• **TASK TO CARRY OUT**
In the entries below, find the line with "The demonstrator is" and print exactly every line from there up to and including the line with "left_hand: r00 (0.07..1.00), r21", with no other lines.

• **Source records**

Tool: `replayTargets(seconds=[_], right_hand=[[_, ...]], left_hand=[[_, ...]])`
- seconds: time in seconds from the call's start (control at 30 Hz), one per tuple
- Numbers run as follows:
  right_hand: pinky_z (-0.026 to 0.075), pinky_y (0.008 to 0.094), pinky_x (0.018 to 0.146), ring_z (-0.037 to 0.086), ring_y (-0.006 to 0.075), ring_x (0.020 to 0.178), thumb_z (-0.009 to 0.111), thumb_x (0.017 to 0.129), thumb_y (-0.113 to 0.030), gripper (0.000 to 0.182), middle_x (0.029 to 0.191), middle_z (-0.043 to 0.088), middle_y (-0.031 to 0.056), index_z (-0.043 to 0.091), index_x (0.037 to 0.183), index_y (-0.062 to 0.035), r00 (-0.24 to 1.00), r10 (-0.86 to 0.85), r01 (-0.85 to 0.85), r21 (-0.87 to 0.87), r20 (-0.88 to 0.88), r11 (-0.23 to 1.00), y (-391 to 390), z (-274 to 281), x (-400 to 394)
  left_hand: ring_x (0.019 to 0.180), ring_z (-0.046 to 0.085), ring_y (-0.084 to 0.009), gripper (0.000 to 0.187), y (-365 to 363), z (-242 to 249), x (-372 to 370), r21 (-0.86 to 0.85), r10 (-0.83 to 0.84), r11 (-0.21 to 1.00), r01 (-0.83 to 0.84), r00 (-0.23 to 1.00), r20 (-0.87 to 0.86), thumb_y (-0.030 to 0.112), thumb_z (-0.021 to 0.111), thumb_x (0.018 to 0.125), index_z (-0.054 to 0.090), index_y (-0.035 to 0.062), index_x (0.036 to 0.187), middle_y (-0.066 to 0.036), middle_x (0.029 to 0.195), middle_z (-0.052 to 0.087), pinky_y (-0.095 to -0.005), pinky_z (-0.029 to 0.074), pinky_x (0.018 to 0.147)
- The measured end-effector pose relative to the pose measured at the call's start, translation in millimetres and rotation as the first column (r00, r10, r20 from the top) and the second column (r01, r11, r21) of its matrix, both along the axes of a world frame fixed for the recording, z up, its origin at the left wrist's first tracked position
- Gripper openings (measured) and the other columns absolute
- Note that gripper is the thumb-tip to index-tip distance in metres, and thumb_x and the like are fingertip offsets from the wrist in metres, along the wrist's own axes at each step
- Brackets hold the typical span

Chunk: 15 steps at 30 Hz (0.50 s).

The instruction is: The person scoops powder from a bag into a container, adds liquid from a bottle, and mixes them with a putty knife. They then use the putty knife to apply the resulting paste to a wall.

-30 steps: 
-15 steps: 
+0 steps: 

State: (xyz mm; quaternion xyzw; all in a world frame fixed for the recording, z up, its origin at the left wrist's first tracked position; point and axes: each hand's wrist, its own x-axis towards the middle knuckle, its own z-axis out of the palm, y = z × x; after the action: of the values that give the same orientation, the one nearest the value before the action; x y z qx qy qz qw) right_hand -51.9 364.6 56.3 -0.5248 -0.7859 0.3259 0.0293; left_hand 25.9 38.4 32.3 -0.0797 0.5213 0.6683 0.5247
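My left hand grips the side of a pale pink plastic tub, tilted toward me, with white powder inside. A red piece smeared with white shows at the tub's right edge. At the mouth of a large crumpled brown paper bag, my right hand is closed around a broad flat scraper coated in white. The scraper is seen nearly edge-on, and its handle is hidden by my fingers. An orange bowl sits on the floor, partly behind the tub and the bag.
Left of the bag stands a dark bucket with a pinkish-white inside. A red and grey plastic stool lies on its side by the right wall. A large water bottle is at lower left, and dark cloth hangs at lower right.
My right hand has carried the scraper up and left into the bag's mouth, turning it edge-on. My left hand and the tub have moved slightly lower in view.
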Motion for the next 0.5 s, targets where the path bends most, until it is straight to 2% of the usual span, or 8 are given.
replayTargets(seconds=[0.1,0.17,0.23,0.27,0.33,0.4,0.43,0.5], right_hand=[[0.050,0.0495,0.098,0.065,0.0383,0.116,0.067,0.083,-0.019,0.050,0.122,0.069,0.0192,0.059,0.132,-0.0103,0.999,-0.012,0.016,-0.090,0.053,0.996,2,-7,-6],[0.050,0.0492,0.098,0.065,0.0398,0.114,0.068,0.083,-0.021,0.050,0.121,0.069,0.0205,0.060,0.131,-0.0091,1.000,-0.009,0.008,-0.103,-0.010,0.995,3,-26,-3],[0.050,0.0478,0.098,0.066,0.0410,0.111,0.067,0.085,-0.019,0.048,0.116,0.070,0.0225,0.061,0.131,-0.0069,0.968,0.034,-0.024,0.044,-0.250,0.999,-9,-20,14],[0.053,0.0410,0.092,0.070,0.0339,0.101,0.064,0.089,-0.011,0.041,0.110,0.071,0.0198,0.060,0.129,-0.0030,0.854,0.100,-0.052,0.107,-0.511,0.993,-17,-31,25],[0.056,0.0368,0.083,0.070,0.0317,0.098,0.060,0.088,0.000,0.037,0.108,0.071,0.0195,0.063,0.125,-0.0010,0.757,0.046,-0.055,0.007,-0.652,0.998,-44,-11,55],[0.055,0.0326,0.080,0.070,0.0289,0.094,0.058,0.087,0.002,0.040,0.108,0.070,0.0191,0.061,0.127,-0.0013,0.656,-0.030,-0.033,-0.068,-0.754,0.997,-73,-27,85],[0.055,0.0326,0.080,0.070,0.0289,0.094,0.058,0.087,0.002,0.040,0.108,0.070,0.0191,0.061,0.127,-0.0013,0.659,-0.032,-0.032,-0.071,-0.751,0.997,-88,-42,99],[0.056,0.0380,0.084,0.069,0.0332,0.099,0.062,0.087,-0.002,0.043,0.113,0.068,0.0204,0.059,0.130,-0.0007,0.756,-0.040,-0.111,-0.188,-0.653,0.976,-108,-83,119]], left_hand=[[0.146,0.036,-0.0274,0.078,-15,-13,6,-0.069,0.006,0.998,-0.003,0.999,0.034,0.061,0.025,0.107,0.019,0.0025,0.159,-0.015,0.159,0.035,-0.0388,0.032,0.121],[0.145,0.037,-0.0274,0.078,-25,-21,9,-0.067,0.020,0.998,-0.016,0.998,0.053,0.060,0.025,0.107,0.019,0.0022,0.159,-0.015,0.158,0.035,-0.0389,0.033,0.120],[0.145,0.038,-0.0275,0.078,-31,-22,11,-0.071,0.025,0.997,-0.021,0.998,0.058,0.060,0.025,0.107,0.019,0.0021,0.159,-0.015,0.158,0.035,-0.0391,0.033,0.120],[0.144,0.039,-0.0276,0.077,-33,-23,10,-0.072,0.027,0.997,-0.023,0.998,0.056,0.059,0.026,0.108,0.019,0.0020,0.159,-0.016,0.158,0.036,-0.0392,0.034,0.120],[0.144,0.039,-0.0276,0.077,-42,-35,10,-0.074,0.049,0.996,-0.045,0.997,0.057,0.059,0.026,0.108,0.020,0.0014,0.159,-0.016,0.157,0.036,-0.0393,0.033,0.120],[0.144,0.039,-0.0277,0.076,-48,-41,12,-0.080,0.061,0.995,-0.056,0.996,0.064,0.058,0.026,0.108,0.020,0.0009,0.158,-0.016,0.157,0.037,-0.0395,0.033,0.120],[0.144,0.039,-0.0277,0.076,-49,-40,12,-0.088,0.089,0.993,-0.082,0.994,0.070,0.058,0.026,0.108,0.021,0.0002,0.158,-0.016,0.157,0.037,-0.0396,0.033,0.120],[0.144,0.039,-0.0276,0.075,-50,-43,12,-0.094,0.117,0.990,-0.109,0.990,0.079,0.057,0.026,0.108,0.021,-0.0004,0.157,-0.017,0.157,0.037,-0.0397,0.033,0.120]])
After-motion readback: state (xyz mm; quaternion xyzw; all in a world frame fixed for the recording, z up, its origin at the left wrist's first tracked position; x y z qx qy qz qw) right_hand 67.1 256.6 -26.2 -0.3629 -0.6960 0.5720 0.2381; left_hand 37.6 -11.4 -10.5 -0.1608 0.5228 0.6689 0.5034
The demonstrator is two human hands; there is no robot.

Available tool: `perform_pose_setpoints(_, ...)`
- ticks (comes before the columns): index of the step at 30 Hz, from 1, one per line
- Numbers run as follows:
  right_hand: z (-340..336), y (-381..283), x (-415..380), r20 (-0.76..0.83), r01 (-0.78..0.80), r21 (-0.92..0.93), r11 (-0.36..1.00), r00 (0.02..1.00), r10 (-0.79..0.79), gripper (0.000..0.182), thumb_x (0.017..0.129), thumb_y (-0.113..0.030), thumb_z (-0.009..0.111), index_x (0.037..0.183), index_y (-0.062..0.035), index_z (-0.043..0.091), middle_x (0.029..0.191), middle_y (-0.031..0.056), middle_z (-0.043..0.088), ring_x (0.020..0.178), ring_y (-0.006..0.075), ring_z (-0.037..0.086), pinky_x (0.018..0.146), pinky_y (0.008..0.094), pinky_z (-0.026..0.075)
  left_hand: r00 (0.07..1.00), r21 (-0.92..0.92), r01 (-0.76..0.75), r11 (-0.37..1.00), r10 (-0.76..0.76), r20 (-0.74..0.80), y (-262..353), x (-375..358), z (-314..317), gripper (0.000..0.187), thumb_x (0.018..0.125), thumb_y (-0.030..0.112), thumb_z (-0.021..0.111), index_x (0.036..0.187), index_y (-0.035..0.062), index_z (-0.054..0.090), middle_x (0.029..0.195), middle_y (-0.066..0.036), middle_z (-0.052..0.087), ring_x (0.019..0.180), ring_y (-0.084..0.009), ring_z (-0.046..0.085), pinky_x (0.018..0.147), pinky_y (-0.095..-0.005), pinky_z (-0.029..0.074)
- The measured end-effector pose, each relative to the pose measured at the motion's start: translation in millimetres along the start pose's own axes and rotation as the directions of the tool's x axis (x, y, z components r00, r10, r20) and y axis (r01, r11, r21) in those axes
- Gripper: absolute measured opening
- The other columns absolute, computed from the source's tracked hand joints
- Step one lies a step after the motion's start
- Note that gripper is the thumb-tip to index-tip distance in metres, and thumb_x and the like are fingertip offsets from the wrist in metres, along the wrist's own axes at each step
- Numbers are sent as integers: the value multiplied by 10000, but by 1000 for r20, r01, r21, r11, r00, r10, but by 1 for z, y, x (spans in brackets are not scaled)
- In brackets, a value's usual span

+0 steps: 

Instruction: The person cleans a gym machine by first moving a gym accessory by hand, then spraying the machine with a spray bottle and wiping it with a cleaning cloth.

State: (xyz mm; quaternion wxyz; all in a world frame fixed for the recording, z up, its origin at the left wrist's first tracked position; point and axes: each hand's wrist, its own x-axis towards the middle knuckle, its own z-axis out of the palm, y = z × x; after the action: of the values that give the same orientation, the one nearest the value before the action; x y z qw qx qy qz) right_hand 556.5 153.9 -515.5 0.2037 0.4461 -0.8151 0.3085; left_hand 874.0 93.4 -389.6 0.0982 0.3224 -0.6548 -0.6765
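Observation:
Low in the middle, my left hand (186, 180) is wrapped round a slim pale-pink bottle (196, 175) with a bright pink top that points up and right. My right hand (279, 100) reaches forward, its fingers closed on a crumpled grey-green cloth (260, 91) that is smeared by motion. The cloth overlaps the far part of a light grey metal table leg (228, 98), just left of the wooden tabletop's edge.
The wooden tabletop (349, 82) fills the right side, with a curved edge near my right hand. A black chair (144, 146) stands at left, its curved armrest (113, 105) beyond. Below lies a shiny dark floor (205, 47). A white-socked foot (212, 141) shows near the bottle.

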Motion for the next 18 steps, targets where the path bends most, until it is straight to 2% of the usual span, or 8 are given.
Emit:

• **ANSWER BOX**
The demonstrator is two human hands; there is no robot.

Available tool: `perform_pose_setpoints(_, ...)`
- ticks (comes before the columns): index of the step at 30 Hz, from 1, one per line
- Numbers run as follows:
  right_hand: z (-340..336), y (-381..283), x (-415..380), r20 (-0.76..0.83), r01 (-0.78..0.80), r21 (-0.92..0.93), r11 (-0.36..1.00), r00 (0.02..1.00), r10 (-0.79..0.79), gripper (0.000..0.182), thumb_x (0.017..0.129), thumb_y (-0.113..0.030), thumb_z (-0.009..0.111), index_x (0.037..0.183), index_y (-0.062..0.035), index_z (-0.043..0.091), middle_x (0.029..0.191), middle_y (-0.031..0.056), middle_z (-0.043..0.088), ring_x (0.020..0.178), ring_y (-0.006..0.075), ring_z (-0.037..0.086), pinky_x (0.018..0.146), pinky_y (0.008..0.094), pinky_z (-0.026..0.075)
  left_hand: r00 (0.07..1.00), r21 (-0.92..0.92), r01 (-0.76..0.75), r11 (-0.37..1.00), r10 (-0.76..0.76), r20 (-0.74..0.80), y (-262..353), x (-375..358), z (-314..317), gripper (0.000..0.187), thumb_x (0.018..0.125), thumb_y (-0.030..0.112), thumb_z (-0.021..0.111), index_x (0.036..0.187), index_y (-0.035..0.062), index_z (-0.054..0.090), middle_x (0.029..0.195), middle_y (-0.066..0.036), middle_z (-0.052..0.087), ring_x (0.019..0.180), ring_y (-0.084..0.009), ring_z (-0.046..0.085), pinky_x (0.018..0.147), pinky_y (-0.095..-0.005), pinky_z (-0.029..0.074)

This answer has been given in full.